Bergh and Marianne Dietzel, who lost her daughter in the same car crash that killed Bergh's teenager, teach classes on the topic (beholdingthethreshold.org). On a recent evening, a dozen people gathered in Bergh's living room for a workshop.

There are steps in preparing the body that some people might find off-putting. Cotton is stuffed in the orifices to keep liquids from escaping. And the eyes and jaw must be shut before rigor mortis sets in; the most common way is to put small weights on the eyelids and to tie a scarf under the chin.

The main step is a ritualistic washing done with warm water to which natural oils have been added. The private areas are done first and then covered. After that, members of the family and close friends often are invited to participate as a final way of bonding.

"It's about saying goodbye," Bergh said. When her second husband died, "I didn't want some stranger doing this. So I did it myself, and it's emblazoned on my memory as an important part of my grieving."

Until last year, there were strict limits on home vigils. Children were not allowed, and the vigils couldn't be publicized in newspaper obituaries. In the 2010 legislative session, Rep. Carolyn Laine, DFL-Columbia Heights, introduced a bill that removed those prohibitions.
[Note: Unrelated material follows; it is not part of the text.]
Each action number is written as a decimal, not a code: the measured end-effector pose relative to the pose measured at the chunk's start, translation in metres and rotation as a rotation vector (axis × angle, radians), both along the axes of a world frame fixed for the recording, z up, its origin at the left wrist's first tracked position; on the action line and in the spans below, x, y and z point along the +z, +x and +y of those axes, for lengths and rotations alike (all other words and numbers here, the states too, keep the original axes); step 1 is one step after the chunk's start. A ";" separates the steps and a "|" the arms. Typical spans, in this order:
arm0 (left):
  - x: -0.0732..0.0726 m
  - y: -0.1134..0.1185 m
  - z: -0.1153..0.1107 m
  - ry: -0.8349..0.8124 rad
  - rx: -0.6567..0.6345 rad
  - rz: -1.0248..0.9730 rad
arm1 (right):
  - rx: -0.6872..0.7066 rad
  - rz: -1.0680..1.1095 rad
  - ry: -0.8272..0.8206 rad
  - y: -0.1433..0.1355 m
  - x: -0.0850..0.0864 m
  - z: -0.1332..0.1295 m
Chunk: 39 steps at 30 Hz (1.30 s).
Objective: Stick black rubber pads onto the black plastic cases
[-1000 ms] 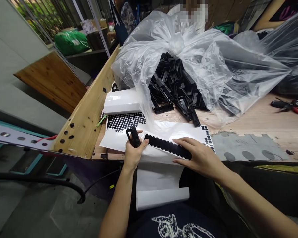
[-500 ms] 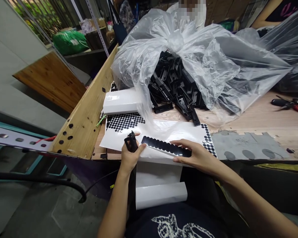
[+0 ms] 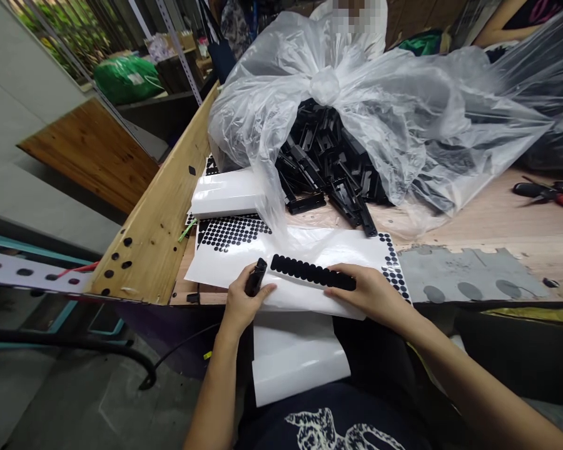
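The left hand (image 3: 241, 303) gripped a small black plastic part (image 3: 256, 277) at the near edge of the workbench (image 3: 497, 231), the part poking up just left of a row of black round pads (image 3: 312, 272). The right hand (image 3: 370, 292) lay flat on the white backing sheet (image 3: 304, 297), fingertips touching the row's right end, holding nothing. Behind stood a clear plastic bag (image 3: 380, 106) of black parts.

Wooden workbench (image 3: 497, 231), grey concrete floor (image 3: 51, 406), metal shelving (image 3: 181, 53) behind.
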<state>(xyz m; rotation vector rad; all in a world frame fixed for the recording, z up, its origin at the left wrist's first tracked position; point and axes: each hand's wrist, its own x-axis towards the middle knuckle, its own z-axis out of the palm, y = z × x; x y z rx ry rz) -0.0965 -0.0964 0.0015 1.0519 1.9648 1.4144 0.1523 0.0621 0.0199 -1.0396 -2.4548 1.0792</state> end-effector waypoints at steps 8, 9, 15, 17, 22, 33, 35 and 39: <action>0.051 0.044 0.030 0.322 -0.208 -0.626 | 0.114 -0.059 -0.004 -0.013 -0.009 0.001; 0.048 0.053 0.041 0.320 -0.310 -0.782 | 0.149 -0.056 -0.017 -0.016 -0.009 0.000; 0.002 0.078 0.088 0.204 -0.472 -1.171 | 0.190 -0.134 0.085 -0.007 -0.012 -0.010; -0.007 0.077 0.090 0.205 -0.421 -1.194 | 0.155 -0.091 0.137 0.003 -0.010 -0.006; -0.009 0.076 0.090 0.209 -0.365 -1.204 | -0.294 -0.007 0.293 0.016 -0.007 0.046; -0.015 0.080 0.089 0.265 -0.444 -1.025 | -0.671 0.514 -0.061 0.038 0.008 0.072; -0.012 0.080 0.090 0.257 -0.421 -1.020 | -0.610 0.589 -0.243 0.045 0.018 0.056; -0.013 0.081 0.090 0.207 -0.416 -1.042 | -0.236 0.414 -0.554 0.040 0.036 0.034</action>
"I wanted to allow more family involvement," she said. "I didn't know anything about home funerals until I attended one. I walked in on an absolutely marvelous experience. It was a tangibly sacred time, and I was completely taken aback. I had never experienced anything like that."

Working together

Advocates are seeing more cooperation from funeral directors. "They used to roll their eyes and say, 'You want what?'" Bergh said. "Now they're open to our suggestions."

Steve Willwerscheid of the Willwerscheid Funeral Home & Cremation Service said it's good business and good karma.

"We are facilitators more than anything else," said Willwerscheid, whose family's West St. Paul chapel also has been at the forefront of so-called green burials done without steel caskets or concrete vaults. "People are coming from hospice situations in which there was a lot of hands-on taking care of the sick, and they want to continue that. Some of these people are very, very passionate about this, and because of that, the industry is much more accepting [of their requests] than they were earlier."

In-home care accounts for only a sliver of all funerals, although no one keeps statistics. But supporters expect a jump in the next two decades as baby boomers make their arrangements.

"It's not in the mainstream yet," Bergh conceded. "But I think it's coming. It's all about choices, about realizing that you have choices and [the survivors] honoring those choices."

For Katayama, it just felt like the right thing to do.

"We were able to express our love by caring for our beloved," she said.